Assigned task
Taking the first line of the listing as the start and the line containing "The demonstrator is" as the end, reproduce everything in between exactly, both ends included.

Recorded information
_ _ _ _ _

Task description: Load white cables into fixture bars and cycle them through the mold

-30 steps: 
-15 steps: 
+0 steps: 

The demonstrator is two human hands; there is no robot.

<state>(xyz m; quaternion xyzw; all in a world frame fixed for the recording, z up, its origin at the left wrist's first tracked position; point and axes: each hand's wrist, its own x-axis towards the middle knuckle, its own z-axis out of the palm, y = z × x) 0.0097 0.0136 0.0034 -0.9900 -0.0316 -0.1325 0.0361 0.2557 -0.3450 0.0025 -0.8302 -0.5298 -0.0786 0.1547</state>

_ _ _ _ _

Result of this exercise
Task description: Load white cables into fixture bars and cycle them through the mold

-30 steps: 
-15 steps: 
+0 steps: 

The demonstrator is two human hands; there is no robot.

The response has been given in full.